» Exercise brief:
Write the records out again, exactly as they stand below.

» Records from a dataset:

***

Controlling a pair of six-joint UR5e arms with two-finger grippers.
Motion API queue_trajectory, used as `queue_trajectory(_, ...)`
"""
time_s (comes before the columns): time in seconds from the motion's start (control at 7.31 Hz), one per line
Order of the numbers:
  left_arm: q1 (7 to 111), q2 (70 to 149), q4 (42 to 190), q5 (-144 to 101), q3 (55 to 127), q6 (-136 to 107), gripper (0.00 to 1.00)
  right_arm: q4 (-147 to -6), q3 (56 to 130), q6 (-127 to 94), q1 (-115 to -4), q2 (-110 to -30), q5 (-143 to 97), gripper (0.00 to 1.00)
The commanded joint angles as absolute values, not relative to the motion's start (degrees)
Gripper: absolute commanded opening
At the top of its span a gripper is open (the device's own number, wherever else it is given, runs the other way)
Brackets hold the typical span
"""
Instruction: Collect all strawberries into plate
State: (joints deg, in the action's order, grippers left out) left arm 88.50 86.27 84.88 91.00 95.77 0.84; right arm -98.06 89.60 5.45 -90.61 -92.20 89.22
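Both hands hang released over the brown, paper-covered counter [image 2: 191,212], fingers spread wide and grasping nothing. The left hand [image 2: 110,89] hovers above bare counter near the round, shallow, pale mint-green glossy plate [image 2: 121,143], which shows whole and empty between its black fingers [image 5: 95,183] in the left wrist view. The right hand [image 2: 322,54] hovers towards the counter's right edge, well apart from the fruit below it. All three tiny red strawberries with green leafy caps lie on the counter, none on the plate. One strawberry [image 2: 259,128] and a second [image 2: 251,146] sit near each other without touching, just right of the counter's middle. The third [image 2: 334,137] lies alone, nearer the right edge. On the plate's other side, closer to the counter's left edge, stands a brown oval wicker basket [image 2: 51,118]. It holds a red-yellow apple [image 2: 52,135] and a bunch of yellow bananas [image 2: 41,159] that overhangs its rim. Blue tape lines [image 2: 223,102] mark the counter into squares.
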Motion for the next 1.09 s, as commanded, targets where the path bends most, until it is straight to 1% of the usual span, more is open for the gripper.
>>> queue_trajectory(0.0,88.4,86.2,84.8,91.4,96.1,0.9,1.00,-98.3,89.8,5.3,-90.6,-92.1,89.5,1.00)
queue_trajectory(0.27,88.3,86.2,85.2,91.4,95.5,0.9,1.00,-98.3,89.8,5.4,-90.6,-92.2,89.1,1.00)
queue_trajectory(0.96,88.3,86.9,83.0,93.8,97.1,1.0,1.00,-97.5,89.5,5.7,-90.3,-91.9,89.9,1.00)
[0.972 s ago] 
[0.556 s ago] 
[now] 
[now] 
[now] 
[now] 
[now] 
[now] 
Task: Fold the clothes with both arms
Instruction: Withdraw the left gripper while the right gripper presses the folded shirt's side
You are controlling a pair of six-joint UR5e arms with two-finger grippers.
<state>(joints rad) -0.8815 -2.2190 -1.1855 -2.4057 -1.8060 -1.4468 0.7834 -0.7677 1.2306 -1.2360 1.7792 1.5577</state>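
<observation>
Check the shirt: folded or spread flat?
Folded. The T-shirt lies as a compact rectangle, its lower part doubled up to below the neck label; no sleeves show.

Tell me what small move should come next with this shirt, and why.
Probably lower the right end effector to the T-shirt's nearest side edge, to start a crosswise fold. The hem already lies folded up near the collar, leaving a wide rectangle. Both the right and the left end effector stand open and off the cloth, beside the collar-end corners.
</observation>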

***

» Answer for the task:
Controlling a pair of six-joint UR5e arms with two-finger grippers.
Motion API queue_trajectory, used as `queue_trajectory(_, ...)`
"""
time_s (comes before the columns): time in seconds from the motion's start (control at 7.31 Hz), one per line
Order of the numbers:
  left_arm: q1 (7 to 111), q2 (70 to 149), q4 (42 to 190), q5 (-144 to 101), q3 (55 to 127), q6 (-136 to 107), gripper (0.00 to 1.00)
  right_arm: q4 (-147 to -6), q3 (56 to 130), q6 (-127 to 94), q1 (-115 to -4), q2 (-110 to -30), q5 (-143 to 97), gripper (0.00 to 1.00)
The commanded joint angles as absolute values, not relative to the motion's start (degrees)
Gripper: absolute commanded opening
At the top of its span a gripper is open (the device's own number, wherever else it is given, runs the other way)
Brackets hold the typical span
"""
Instruction: Collect all strawberries into plate
State: (joints deg, in the action's order, grippers left out) left arm 88.50 86.27 84.88 91.00 95.77 0.84; right arm -98.06 89.60 5.45 -90.61 -92.20 89.22
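Both hands hang released over the brown, paper-covered counter [image 2: 191,212], fingers spread wide and grasping nothing. The left hand [image 2: 110,89] hovers above bare counter near the round, shallow, pale mint-green glossy plate [image 2: 121,143], which shows whole and empty between its black fingers [image 5: 95,183] in the left wrist view. The right hand [image 2: 322,54] hovers towards the counter's right edge, well apart from the fruit below it. All three tiny red strawberries with green leafy caps lie on the counter, none on the plate. One strawberry [image 2: 259,128] and a second [image 2: 251,146] sit near each other without touching, just right of the counter's middle. The third [image 2: 334,137] lies alone, nearer the right edge. On the plate's other side, closer to the counter's left edge, stands a brown oval wicker basket [image 2: 51,118]. It holds a red-yellow apple [image 2: 52,135] and a bunch of yellow bananas [image 2: 41,159] that overhangs its rim. Blue tape lines [image 2: 223,102] mark the counter into squares.
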Motion for the next 1.09 s, as commanded, targets where the path bends most, until it is straight to 1% of the usual span, more is open for the gripper.
>>> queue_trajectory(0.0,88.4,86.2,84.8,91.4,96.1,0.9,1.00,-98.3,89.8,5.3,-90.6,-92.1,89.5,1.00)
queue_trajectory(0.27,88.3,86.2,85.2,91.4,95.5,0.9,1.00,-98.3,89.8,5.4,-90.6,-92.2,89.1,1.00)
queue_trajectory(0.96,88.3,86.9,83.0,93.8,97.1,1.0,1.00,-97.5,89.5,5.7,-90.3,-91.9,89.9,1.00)
[0.972 s ago] 
[0.556 s ago] 
[now] 
[now] 
[now] 
[now] 
[now] 
[now] 
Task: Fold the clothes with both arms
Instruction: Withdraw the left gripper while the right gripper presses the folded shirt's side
You are controlling a pair of six-joint UR5e arms with two-finger grippers.
<state>(joints rad) -0.8815 -2.2190 -1.1855 -2.4057 -1.8060 -1.4468 0.7834 -0.7677 1.2306 -1.2360 1.7792 1.5577</state>
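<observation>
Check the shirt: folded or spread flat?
Folded. The T-shirt lies as a compact rectangle, its lower part doubled up to below the neck label; no sleeves show.

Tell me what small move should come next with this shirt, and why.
Probably lower the right end effector to the T-shirt's nearest side edge, to start a crosswise fold. The hem already lies folded up near the collar, leaving a wide rectangle. Both the right and the left end effector stand open and off the cloth, beside the collar-end corners.
</observation>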

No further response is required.